WORK TO BE COMPLETED: The line with "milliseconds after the" marks the first line to copy, and the line with "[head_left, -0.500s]" marks the last. Transcribe that stretch of the data below exactly, without pictures.

EXERCISE MATERIAL:

□ □ □ □ □

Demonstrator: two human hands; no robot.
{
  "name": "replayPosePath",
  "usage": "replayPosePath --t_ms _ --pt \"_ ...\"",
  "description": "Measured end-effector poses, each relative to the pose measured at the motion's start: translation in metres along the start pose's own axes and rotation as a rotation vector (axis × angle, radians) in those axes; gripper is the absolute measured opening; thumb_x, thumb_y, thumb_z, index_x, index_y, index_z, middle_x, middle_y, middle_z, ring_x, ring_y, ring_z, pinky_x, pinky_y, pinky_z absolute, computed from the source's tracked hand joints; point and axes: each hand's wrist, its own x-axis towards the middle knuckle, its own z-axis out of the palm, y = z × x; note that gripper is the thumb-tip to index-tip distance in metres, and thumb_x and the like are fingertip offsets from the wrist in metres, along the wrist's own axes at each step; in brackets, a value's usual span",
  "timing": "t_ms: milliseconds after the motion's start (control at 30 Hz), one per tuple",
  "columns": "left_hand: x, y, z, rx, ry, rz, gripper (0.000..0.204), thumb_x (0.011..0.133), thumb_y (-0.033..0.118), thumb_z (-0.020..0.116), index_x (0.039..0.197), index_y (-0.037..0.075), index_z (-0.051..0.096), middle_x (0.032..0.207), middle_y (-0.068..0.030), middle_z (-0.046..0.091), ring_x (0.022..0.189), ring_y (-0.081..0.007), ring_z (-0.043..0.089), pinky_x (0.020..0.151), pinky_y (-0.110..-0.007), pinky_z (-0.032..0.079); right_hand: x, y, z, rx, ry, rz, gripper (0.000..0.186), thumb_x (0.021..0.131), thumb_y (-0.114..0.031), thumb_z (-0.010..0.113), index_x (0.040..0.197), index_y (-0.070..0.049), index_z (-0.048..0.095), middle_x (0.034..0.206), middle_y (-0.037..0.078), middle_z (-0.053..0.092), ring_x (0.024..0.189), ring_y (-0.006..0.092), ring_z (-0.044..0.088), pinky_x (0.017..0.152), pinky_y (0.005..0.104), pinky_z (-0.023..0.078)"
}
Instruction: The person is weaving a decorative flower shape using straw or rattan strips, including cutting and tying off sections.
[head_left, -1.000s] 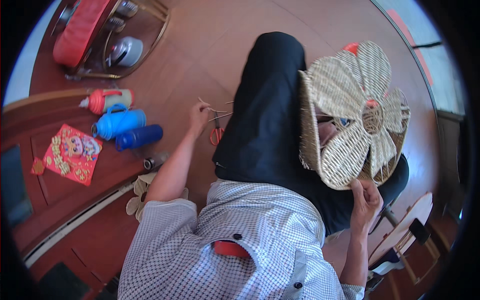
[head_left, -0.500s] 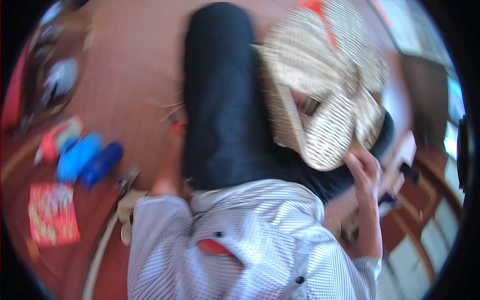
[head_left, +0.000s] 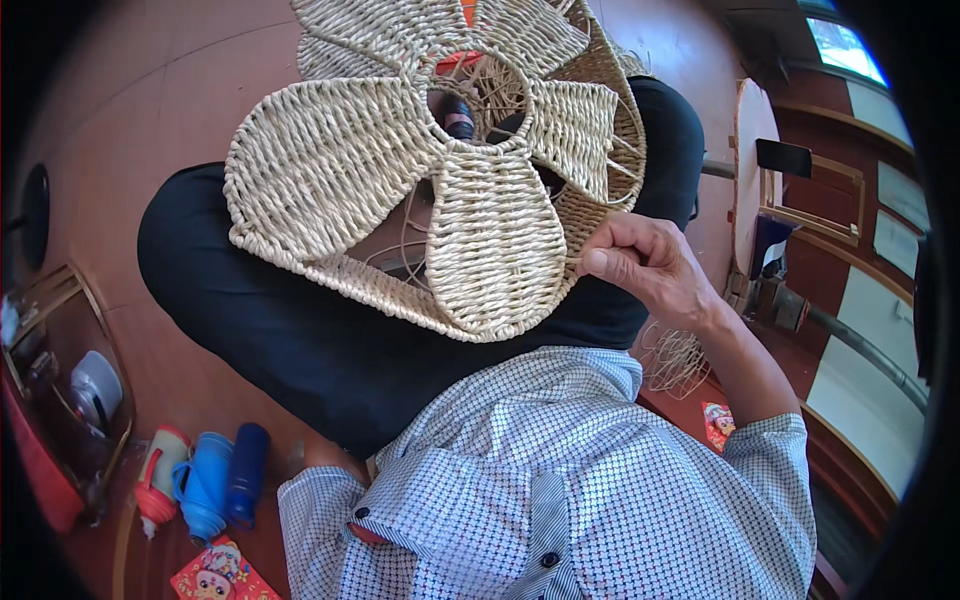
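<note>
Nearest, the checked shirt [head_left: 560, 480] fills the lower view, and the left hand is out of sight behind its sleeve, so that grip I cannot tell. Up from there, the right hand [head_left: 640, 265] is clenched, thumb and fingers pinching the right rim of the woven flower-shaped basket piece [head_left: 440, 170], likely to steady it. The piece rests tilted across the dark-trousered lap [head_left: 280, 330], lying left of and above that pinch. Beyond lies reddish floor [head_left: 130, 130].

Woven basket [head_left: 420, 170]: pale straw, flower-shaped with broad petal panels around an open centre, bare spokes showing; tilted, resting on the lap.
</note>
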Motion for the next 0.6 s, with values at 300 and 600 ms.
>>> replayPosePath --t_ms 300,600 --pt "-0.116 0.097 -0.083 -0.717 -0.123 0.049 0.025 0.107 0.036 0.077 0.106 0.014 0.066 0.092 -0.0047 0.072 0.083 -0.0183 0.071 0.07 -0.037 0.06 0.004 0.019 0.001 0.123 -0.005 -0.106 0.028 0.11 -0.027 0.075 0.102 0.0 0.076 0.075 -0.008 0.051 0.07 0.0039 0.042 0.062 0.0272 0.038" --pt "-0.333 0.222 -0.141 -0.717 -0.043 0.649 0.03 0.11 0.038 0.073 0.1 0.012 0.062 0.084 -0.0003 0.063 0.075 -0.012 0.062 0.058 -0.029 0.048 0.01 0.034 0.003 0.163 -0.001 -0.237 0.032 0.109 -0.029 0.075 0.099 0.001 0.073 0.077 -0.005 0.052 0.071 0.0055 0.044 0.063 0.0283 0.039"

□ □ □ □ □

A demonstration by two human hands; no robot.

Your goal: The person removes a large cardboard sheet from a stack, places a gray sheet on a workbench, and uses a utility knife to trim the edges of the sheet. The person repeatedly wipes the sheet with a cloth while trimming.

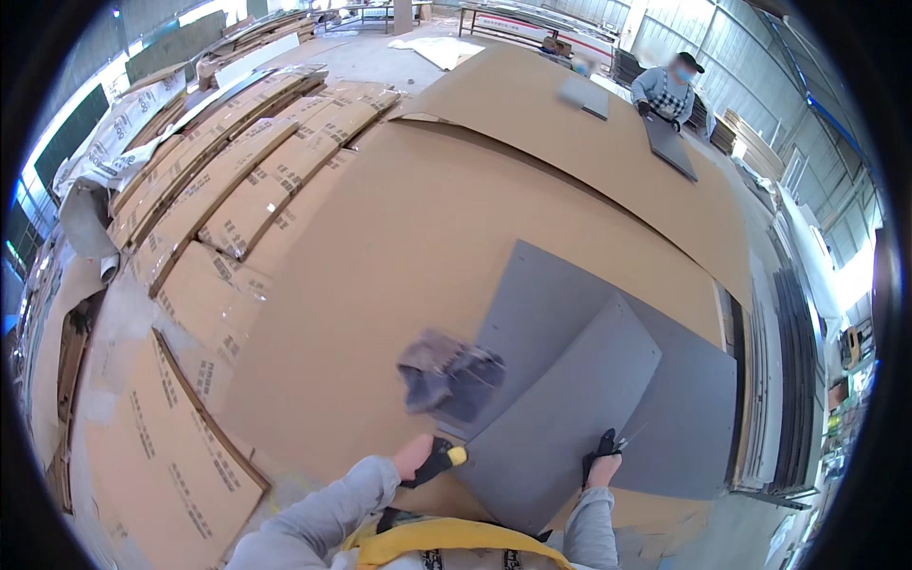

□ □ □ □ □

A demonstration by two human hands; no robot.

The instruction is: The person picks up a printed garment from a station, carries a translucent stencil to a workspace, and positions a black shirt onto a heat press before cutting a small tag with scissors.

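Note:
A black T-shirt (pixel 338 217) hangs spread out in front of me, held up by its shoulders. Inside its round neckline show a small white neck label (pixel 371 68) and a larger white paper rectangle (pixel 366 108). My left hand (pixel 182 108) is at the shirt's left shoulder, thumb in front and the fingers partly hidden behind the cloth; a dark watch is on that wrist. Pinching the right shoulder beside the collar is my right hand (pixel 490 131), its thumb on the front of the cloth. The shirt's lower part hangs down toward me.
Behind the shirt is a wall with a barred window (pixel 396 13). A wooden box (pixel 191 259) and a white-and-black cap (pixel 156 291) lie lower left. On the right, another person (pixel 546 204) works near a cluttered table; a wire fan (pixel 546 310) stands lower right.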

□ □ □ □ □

WRITTEN SOLUTION:
  "timing": "t_ms: milliseconds after the motion's start (control at 30 Hz), one per tuple",
  "columns": "left_hand: x, y, z, rx, ry, rz, gripper (0.000..0.204), thumb_x (0.011..0.133), thumb_y (-0.033..0.118), thumb_z (-0.020..0.116), index_x (0.039..0.197), index_y (-0.037..0.075), index_z (-0.051..0.096), middle_x (0.032..0.207), middle_y (-0.068..0.030), middle_z (-0.046..0.091), ring_x (0.022..0.189), ring_y (-0.081..0.007), ring_z (-0.043..0.089), pinky_x (0.020..0.151), pinky_y (-0.110..-0.007), pinky_z (-0.032..0.079); right_hand: x, y, z, rx, ry, rz, gripper (0.000..0.186), thumb_x (0.021..0.131), thumb_y (-0.114..0.031), thumb_z (-0.010..0.113), index_x (0.040..0.197), index_y (-0.070..0.049), index_z (-0.048..0.095), middle_x (0.034..0.206), middle_y (-0.037..0.078), middle_z (-0.053..0.092), ring_x (0.024..0.189), ring_y (-0.006..0.092), ring_z (-0.044..0.088), pinky_x (0.017..0.152), pinky_y (0.005..0.104), pinky_z (-0.023..0.078)"
}
Instruction: The person is weaving a decorative flower shape using straw or rattan strips, including cutting and tying off sections.
[head_left, -1.000s] 
[head_left, -0.500s] 

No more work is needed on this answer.